Piauí, memória e existência na poética de Climério Ferreira

Uma poesia de alicerce na condição existencial e na evocação da memória.

[Dílson Lages Monteiro]

Sua arte se confunde com clássicos da música popular brasileira. Canções que se tornaram célebres na voz de várias expressões musicais do País. Gerações e gerações se emocionaram com sucessos tais quais "enquanto engomo a calça", "flora", "riso cristalino", "conflito", na parceria com compositores como Dominguinhos e Ednardo. O piauiense Climério Ferreira se fez compositor de renome nacional, mas igualmente poeta de grande força telúrica, cantando as origens. O Piauí é um dos temas da predileção desse vate de obra imorredoura.

Do Médio Parnaíba Piauiense, de Angical do Piauí, da Rua da Areia, para o mundo, nasceu em 27 de março de 1943, Climério de Sousa Ferreira. A paisagem da Terra Natal e de cidades circunvizinhas, embora tenha deixado às origens com apenas um ano de idade – a ela regressando em visitas esporádicas a familiares ou em férias –, marcaria para sempre a memória afetiva. Dezenas e dezenas de poemas e canções tematizam, teluricamente, espaços, tipos, costumes e os sentimentos mais ternos da fonte de nascença. O Médio Parnaíba piauiense figura simbolizado para sempre em sua simplicidade característica.

Angical do Piauí, Regeneração e Amarante, em seus poemas-canções, transportam-se em símbolos às vezes, verdadeiramente sentidos em sua realidade; às vezes, oníricos, como já acentuou o escritor Cineas Santos.  A fazenda Boa Nova, antiga e próspera propriedade do coronel Marcelo Soares e Laudelina Barbosa Ribeiro, marco na vida da comunidade angicalense, no Piauí, e berço de raízes familiares, ganha as cores da imaginação e da memória, da saudade doída do que ficou para trás. Ruas de Areia, o Cemitério da Chapadinha, a simplicidade das pequenas povoações com cara de antiguidade.

Regeneração-PI é a própria infância-adolescência reinventada. O desejo de retê-la para sempre como era na ilusão do sonho: “Nunca mais volto à Regeneração/a cidade não mais existe/eu também não. (...) Regeneração ficou por aqui/se eu te encontrar como eras/posso pensar que morri”.

Amarante, a terra do poeta Da Costa e Silva, é a montanha que comunica silêncios. Certeza do Agora. Possibilidade de ver o céu mais de perto belamente: “Uma montanha /Em silêncio me diz tudo/Seu dorso de pedra/Reproduz involuntariamente/Um horizonte/(...)Uma montanha/Repousa sobre a Terra/Como uma denúncia/Do tempo petrificado”.
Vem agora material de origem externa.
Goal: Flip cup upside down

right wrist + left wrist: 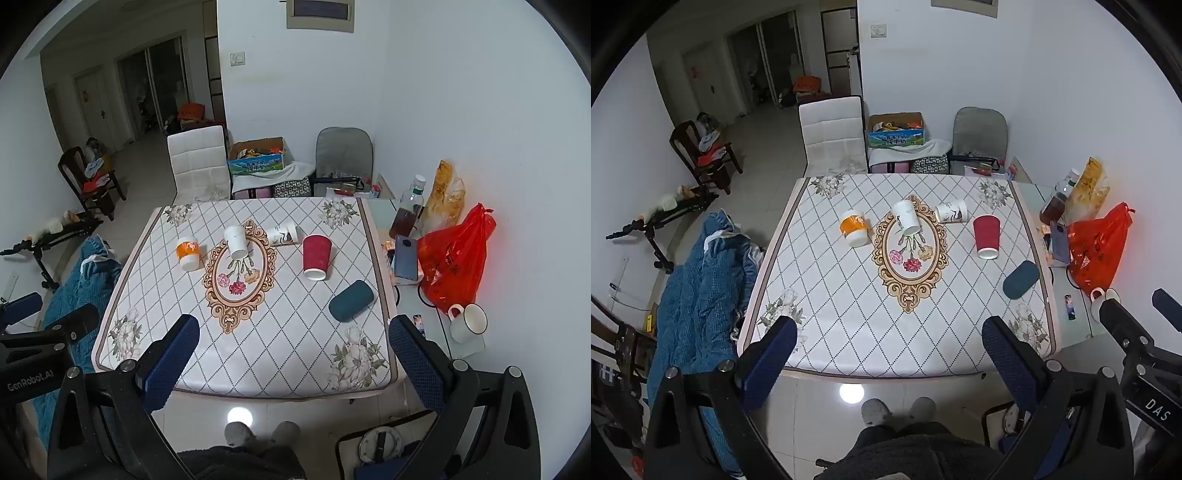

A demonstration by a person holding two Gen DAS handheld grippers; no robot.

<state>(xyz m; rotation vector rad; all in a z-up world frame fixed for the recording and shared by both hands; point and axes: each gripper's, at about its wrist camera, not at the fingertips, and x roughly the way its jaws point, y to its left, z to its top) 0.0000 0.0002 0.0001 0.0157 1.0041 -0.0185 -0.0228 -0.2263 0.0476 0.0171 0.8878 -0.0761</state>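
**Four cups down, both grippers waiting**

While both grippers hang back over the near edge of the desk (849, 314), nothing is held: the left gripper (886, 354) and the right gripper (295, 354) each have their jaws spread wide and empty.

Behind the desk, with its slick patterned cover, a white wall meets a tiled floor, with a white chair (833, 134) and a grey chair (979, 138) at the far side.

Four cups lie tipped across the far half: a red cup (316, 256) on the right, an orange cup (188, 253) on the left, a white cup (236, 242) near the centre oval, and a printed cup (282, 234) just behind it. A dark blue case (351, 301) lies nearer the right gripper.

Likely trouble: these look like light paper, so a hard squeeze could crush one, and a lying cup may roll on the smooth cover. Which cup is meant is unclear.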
Comentando um dos livros do poeta, publicado em 2021, Canções de Amor & Desespero, Jotabê Medeiros acentua que “tudo ali pode virar música a qualquer momento”, ressaltando que são “inequívocos retratos de solidão, sentimento e apaziguamento, feitos de palavras de reconhecimento imediato por todos os seres humanos”.

Em mais de duas dezenas de livros de poemas, a grande maioria produção independente, encontra-se uma poesia de alicerce na condição existencial e na evocação da memória. Em ambas as tendências, a recorrência à exaltação verdadeira da simplicidade, da solidão benfazeja, da contemplação com olhos livres, da vivência do tempo presente, da metalinguagem e da identificação com a paisagem geográfico-afetiva de lugares e tipos piauienses. Em algumas obras, predomina uma tendência ao minimalismo; em outras, a descrição e a discursividade, porém, em ambas as linhas, o eu lírico – e com efeito, o leitor, guia-se pela objetividade, pelo tom de conselho, pela sentença aforística e seus interditos.

A poesia-canção de Climério Ferreira tem o cheiro da terra molhada, o gosto da fruta tirada no pé, o barulho da chuva na bica. A Simplicidade do que há de mais humano. Este gigante da música popular brasileira, além da obra poético-musical festejada pelo Brasil, carrega consigo o coração do mundo, porque, para ele, “poemas são corações/ que pulsam fora do peito”.

A poética de Climério de Sousa Ferreira tem o sabor do Piauí. Tem o poder absoluto da liberdade.

(*) Dílson Lages Monteiro é poeta, ficcionista e membro da Academia Piauiense de Letras.